• Problem to work on: Leave out the pictures and output the data verbatim.

*** Source data Section Begins ***

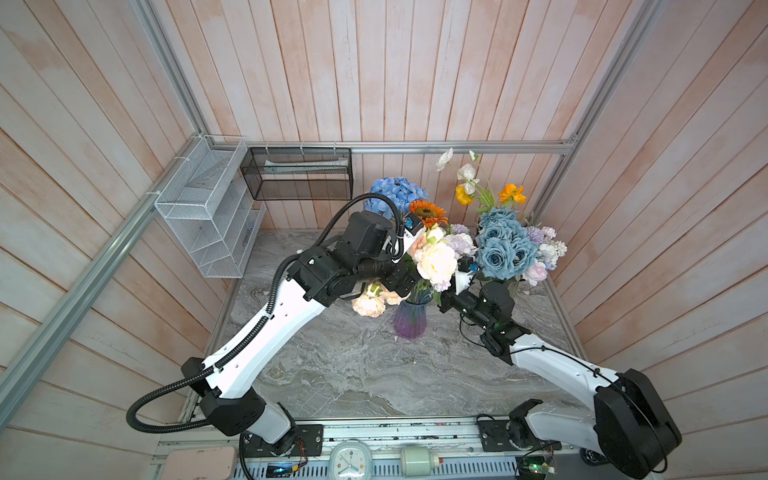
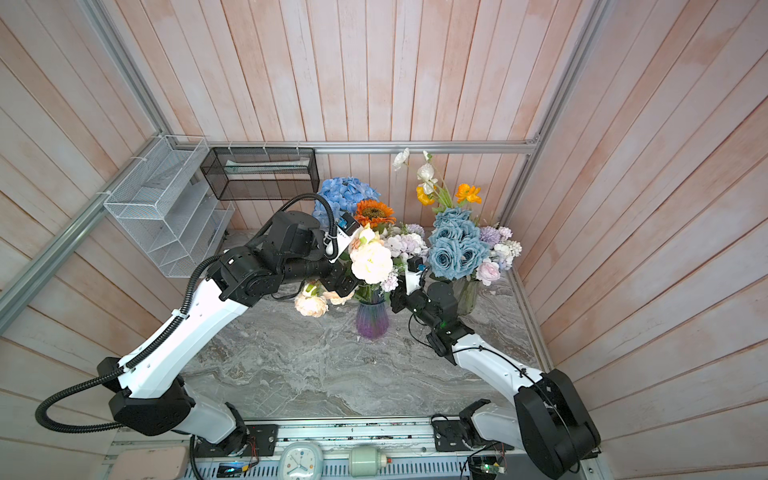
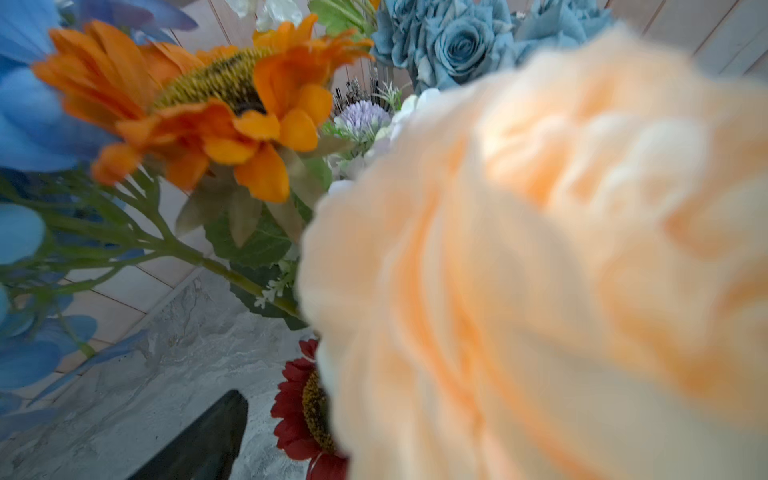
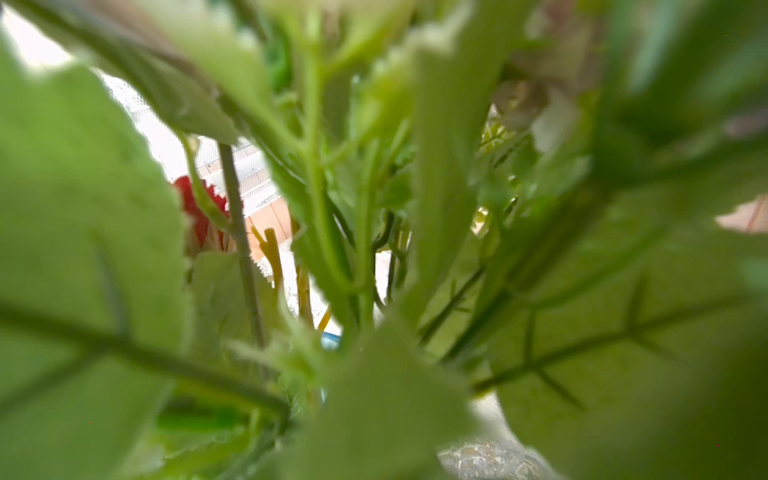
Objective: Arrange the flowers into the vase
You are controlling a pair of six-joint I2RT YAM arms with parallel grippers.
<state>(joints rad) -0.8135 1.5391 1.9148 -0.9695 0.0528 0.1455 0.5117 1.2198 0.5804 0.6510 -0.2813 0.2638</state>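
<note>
The flowers [image 1: 436, 262] stand in the purple vase [image 1: 410, 320] at the middle of the table [image 1: 353, 374]. Their stems are roughly upright and the heads fan up and outward, while two peach roses [image 1: 370, 303] droop to its left. My left gripper [image 1: 405, 280] is at the bunch's left side. Its one visible finger [image 3: 199, 436] stands far off-centre, so the jaws are spread; the other is lost behind a blurred peach bloom [image 3: 540, 270]. My right gripper [image 1: 445, 302] is buried in leaves [image 4: 582, 311] on the right, and I cannot tell its grip.
</note>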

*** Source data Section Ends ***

• Expected answer:
Objective: Arrange the flowers into the vase
You are controlling a pair of six-joint I2RT YAM arms with parallel grippers.
<state>(joints rad) -0.8135 1.5391 1.9148 -0.9695 0.0528 0.1455 0.5117 1.2198 0.5804 0.6510 -0.2813 0.2638</state>
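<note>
The flowers [image 1: 436, 262] stand in the purple vase [image 1: 410, 320] at the middle of the table [image 1: 353, 374]. Their stems are roughly upright and the heads fan up and outward, while two peach roses [image 1: 370, 303] droop to its left. My left gripper [image 1: 405, 280] is at the bunch's left side. Its one visible finger [image 3: 199, 436] stands far off-centre, so the jaws are spread; the other is lost behind a blurred peach bloom [image 3: 540, 270]. My right gripper [image 1: 445, 302] is buried in leaves [image 4: 582, 311] on the right, and I cannot tell its grip.
</note>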

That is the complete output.